Give an exact reproduction of the lines from the one with "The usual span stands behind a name" to the final line of the entries below, both ends included, and omit the pictures.

---- Given data

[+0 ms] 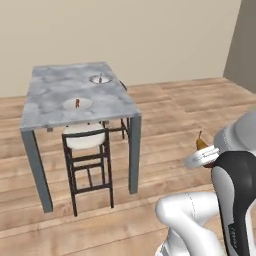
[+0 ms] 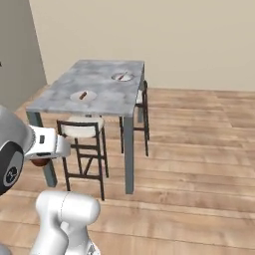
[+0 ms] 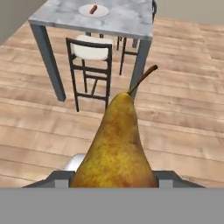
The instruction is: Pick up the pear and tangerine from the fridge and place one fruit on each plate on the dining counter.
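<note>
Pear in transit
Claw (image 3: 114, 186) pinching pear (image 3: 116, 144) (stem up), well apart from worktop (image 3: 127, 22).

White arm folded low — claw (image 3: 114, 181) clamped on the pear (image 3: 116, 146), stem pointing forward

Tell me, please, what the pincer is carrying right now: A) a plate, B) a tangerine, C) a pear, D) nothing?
C: the hand view shows a yellow-brown pear with its stem, gripped in the pincer.
</note>
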Available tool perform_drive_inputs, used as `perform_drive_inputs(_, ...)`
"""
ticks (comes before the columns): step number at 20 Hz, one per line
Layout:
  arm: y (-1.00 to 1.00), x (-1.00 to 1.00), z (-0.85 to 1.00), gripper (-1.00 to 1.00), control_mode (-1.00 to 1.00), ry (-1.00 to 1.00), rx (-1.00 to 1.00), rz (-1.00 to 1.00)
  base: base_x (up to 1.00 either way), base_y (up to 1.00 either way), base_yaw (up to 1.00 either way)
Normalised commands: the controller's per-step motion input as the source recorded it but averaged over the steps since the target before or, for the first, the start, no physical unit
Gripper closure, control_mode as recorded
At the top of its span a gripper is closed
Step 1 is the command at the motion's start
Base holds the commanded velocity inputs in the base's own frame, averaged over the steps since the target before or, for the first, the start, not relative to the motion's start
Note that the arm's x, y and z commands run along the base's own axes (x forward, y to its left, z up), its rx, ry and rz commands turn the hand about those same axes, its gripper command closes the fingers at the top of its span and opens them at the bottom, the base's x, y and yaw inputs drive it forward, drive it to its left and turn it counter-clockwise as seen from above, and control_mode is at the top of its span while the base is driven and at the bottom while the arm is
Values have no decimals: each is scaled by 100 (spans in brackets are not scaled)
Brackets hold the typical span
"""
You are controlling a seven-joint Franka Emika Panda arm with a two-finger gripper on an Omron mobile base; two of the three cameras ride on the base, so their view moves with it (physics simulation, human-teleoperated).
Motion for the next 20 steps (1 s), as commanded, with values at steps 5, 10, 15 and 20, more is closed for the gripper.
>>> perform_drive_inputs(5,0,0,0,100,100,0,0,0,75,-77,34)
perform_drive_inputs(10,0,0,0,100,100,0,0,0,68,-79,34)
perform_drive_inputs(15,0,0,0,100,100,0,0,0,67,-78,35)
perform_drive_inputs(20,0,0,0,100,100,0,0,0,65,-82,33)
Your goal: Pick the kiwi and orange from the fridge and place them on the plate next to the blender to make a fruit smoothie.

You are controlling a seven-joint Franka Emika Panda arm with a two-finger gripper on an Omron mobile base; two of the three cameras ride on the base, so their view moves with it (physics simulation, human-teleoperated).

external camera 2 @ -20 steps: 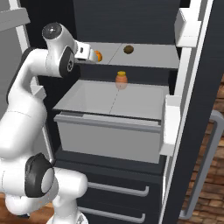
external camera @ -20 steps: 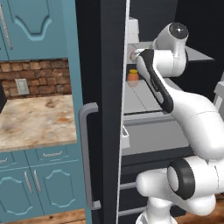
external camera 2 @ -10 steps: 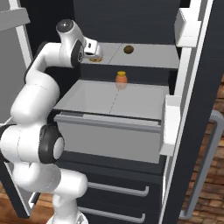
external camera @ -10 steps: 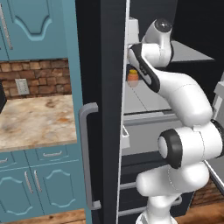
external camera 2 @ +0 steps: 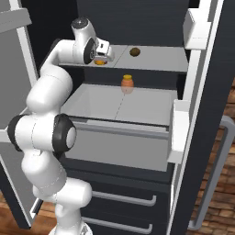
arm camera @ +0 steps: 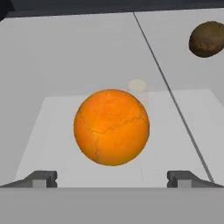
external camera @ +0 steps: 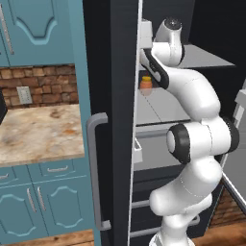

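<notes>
The black fridge (external camera 2: 215,69) stands open. On its upper shelf (external camera 2: 156,57) the bright orange (arm camera: 111,127) lies just ahead of my gripper (arm camera: 112,179), whose two fingertips (arm camera: 41,179) are spread wider than the fruit and do not touch it. In the right base view the hand hides most of the orange (external camera 2: 98,62), with my gripper (external camera 2: 103,56) right at it. The dark brown kiwi (arm camera: 208,39) rests further right on the same shelf, also seen as the kiwi (external camera 2: 134,52) in the right base view. The plate and blender are out of view.
An orange-and-tan jar (external camera 2: 127,84) stands on the lower shelf, below and right of the hand, and shows as the jar (external camera: 145,85) from the left. White door bins (external camera 2: 180,131) jut from the right door. Drawers (external camera 2: 119,202) lie below. A stone counter (external camera: 38,132) lies left of the fridge.
The arm has folded upward and pushed the hand further along the upper shelf, closing in on the orange. The fruits and the jar have not moved.
</notes>
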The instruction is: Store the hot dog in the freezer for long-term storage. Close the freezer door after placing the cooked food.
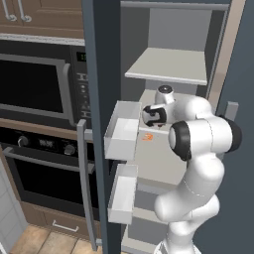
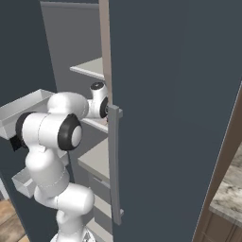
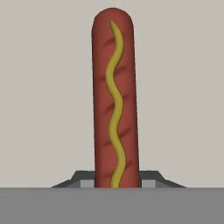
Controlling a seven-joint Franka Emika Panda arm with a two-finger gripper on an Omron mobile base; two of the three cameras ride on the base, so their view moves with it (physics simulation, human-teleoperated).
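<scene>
Mustard-striped reddish hot dog (image 3: pixel 114 100) over pale freezer shelf (image 1: pixel 154 156), freezer door (image 1: pixel 101 124) open

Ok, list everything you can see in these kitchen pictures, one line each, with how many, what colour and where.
hot dog: one, reddish-brown with a yellow squiggle, between the finger tips over a pale shelf.
freezer: one, slate-blue outside, pale grey shelves inside, standing open.
freezer door: one, slate-blue, swung open on the left, grey handle.
door bins: two, white, inside that door.
microwave: one, black, far left.
oven: one, black, below it.
gripper: one, dark, shut on the hot dog.
</scene>
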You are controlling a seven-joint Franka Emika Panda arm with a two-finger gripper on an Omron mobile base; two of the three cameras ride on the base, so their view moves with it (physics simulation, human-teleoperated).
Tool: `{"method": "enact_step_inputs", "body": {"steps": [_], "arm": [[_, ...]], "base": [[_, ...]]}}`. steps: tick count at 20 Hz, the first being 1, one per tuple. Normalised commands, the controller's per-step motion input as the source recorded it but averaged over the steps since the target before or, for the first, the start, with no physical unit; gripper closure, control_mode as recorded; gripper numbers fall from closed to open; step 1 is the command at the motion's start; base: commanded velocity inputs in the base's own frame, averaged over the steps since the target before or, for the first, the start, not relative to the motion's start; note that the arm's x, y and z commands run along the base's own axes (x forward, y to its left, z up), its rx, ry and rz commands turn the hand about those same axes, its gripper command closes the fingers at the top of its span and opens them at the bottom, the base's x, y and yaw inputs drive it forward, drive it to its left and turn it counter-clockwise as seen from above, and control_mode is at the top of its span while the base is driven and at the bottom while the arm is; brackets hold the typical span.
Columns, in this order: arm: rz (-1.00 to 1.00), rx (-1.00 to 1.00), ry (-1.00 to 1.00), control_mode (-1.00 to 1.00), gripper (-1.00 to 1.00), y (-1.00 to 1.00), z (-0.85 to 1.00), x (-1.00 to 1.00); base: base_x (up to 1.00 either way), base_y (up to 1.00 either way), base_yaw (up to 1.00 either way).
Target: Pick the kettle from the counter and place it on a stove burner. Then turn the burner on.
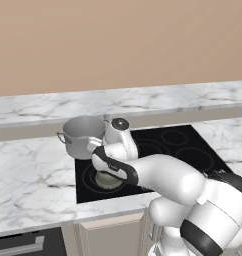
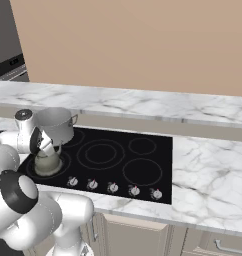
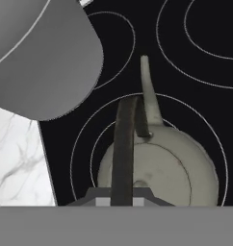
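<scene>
Broadly, setting: a rendered kitchen with a plain tan wall behind a long worktop.
Counter: the counter is white stone with grey marble veining; it runs on both sides of the cooktop, and a raised ledge of the same stone runs along the wall.
Cooktop: a black glass cooktop is set into the counter, marked with several circles of thin grey rings and a row of small knobs along its front edge.
Robot arm: the white arm reaches forward and bends down over the cooktop's front left corner.
Pot: a steel two-handled pot stands at the cooktop's back left corner, partly over the counter, just behind the kettle.
Stove burner: the stove burner is the front left ring circle; the hand view shows its rings encircling the kettle's base.
Kettle: the kettle, squat and olive-grey, sits upright on that burner, its thin spout pointing toward the middle of the cooktop and its dark arched handle rising over the lid.
Gripper: the gripper hangs directly above the kettle, at the top of the handle; whether its jaws are apart or pressed on the handle I cannot tell, as the fingertips are hidden.
</scene>
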Motion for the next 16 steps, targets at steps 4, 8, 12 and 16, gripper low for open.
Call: {"method": "enact_step_inputs", "body": {"steps": [4,8,12,16], "arm": [[0.00,0.00,-0.04,-1.00,1.00,0.00,-0.05,0.10],[0.00,0.00,-0.04,-1.00,1.00,0.00,-0.03,0.11],[0.00,0.00,-0.03,-1.00,1.00,0.00,-0.03,0.08],[0.00,0.00,-0.03,-1.00,1.00,0.00,-0.06,0.04]], "base": [[0.00,0.00,0.00],[0.00,0.00,0.00],[0.00,0.00,0.00],[0.00,0.00,0.00]]}}
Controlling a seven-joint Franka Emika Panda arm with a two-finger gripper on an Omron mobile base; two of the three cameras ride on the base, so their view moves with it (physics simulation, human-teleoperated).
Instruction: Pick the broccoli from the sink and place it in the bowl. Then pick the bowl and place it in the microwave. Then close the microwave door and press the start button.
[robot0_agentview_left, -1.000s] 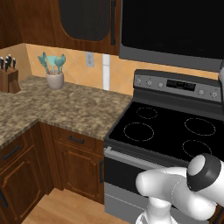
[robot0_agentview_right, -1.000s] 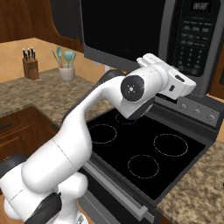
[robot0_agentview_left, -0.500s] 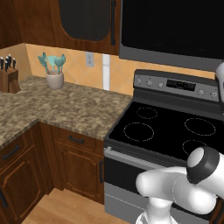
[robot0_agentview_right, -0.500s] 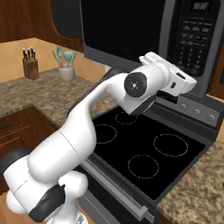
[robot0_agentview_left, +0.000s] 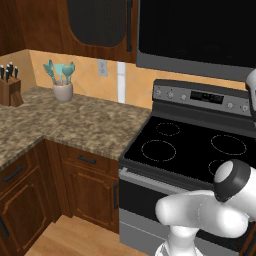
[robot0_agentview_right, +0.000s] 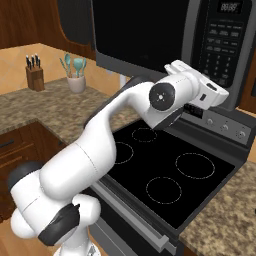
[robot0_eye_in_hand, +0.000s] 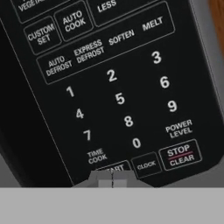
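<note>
Gripper: gripper (robot0_eye_in_hand: 112, 178) fully closed, empty, tips together for poking.
Start button: start button (robot0_eye_in_hand: 114, 168) at six o'clock in hand view, directly above the tips.
Microwave: microwave (robot0_agentview_right: 150, 35) door looks closed; press likely imminent.

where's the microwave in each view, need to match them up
Left base view: the microwave runs along the top right, above the stove.
Right base view: it crosses the top, door closed, keypad at upper right, just beyond the arm's hand.
Hand view: the keypad seen close and tilted; the shut end effector sits at the START button.
Shared landmark: the stove below it in both base views; the keypad links the right base and hand views.
</note>
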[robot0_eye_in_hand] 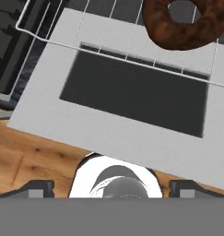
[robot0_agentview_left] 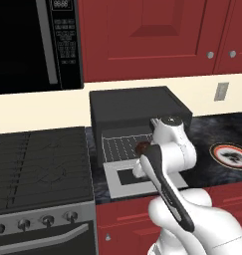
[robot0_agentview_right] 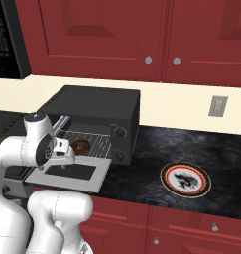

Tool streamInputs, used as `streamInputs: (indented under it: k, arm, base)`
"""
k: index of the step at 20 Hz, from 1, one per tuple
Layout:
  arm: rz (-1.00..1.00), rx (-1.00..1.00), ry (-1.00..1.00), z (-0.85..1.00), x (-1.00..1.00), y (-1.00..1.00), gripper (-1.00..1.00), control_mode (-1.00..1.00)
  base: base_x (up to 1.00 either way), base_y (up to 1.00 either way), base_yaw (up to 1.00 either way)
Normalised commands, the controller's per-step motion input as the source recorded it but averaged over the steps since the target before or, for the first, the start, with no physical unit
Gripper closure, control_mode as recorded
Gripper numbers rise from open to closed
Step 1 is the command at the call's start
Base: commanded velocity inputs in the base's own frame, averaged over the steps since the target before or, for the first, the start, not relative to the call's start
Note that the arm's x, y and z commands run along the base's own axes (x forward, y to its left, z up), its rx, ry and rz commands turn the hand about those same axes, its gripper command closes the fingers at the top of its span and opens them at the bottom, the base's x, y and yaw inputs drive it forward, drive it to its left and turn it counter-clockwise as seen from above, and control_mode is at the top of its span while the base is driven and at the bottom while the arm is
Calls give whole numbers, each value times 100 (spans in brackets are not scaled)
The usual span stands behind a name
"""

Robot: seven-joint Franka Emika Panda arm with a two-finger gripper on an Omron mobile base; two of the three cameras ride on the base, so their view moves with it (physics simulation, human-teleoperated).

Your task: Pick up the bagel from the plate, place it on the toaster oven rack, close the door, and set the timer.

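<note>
The brown bagel lies on the wire rack, which is pulled out of the black toaster oven. The door hangs open and flat in front of it, dark window facing up. My gripper hovers over the door, just short of the bagel, open with nothing between its fingers. The plate sits bare on the dark counter to the right.
A stove with dark grates stands left of the oven, and a black microwave hangs above it. Red cabinets run overhead. Two knobs sit on the oven's right front. Wooden floor shows below the door.
</note>
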Motion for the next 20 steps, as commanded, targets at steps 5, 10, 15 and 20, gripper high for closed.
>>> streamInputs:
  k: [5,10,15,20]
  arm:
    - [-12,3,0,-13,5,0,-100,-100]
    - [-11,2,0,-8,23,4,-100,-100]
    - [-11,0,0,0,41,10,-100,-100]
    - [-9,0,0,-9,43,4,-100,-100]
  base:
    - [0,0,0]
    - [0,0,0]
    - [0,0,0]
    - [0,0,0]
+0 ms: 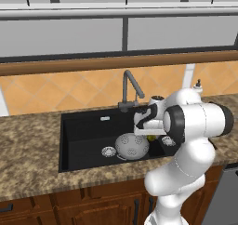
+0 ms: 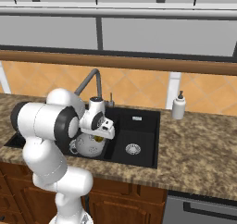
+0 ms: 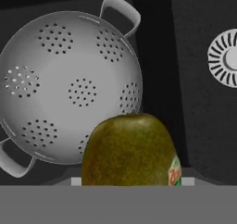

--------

■ Exercise output ■
The usual span stands behind a name
"""

Robot: seven-joint Franka Emika Panda arm with a two-finger gripper on an Omron mobile base; two of the three cameras ride on the base, so their view moves with it (physics simulation, human-teleoperated).

Your task: Pick up the bagel from the plate, place it on the toaster oven rack, close the door, and set the timer.

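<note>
The brown bagel lies on the wire rack, which is pulled out of the black toaster oven. The door hangs open and flat in front of it, dark window facing up. My gripper hovers over the door, just short of the bagel, open with nothing between its fingers. The plate sits bare on the dark counter to the right.
A stove with dark grates stands left of the oven, and a black microwave hangs above it. Red cabinets run overhead. Two knobs sit on the oven's right front. Wooden floor shows below the door.
</note>
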Motion for the next 20 steps, as commanded, targets at steps 5, 10, 15 and 20, gripper high for closed.
>>> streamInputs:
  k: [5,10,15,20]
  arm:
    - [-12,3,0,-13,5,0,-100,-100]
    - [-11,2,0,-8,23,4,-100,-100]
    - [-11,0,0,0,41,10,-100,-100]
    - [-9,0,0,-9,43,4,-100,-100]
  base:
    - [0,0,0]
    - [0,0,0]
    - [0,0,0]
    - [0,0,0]
+0 ms: 
+0 ms: 
+0 ms: 

Nothing further is needed for the answer.